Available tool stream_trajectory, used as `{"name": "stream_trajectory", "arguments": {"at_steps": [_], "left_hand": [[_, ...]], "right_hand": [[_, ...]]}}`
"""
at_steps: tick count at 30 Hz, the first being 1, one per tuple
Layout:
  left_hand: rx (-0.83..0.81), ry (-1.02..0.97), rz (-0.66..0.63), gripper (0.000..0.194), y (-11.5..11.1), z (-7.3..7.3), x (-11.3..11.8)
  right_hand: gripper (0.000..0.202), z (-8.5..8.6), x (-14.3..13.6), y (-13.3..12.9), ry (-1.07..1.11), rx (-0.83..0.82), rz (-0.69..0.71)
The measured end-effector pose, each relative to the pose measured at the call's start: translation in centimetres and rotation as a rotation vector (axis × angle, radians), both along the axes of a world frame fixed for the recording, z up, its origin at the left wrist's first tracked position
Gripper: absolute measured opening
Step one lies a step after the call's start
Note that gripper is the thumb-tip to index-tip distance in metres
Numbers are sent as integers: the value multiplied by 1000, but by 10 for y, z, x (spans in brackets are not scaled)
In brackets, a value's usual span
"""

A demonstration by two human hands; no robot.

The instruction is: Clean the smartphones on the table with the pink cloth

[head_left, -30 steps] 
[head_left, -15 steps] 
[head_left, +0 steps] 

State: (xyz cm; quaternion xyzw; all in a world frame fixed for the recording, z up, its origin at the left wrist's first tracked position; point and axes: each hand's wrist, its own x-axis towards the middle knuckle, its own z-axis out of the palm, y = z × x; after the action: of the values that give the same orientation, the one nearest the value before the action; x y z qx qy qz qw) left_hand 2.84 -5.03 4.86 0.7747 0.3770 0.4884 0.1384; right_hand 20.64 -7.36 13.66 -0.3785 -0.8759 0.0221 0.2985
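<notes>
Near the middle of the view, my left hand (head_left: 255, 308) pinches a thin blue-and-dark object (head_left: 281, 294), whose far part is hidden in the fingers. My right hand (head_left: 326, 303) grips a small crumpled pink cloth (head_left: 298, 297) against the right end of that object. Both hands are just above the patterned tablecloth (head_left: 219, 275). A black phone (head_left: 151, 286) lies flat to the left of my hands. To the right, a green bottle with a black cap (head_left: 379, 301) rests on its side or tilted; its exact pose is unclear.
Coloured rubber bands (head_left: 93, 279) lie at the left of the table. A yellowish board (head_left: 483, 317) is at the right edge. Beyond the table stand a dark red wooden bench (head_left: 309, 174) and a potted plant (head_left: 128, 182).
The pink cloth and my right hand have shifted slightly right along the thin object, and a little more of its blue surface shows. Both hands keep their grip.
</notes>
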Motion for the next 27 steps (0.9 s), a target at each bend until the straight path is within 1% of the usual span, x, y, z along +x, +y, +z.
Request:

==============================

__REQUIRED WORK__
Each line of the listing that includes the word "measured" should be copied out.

__ANSWER TO THE PROBLEM__
The measured end-effector pose, each relative to the pose measured at the call's start: translation in centimetres and rotation as a rotation vector (axis × angle, radians), both along the axes of a world frame fixed for the recording, z up, its origin at the left wrist's first tracked position
Gripper: absolute measured opening

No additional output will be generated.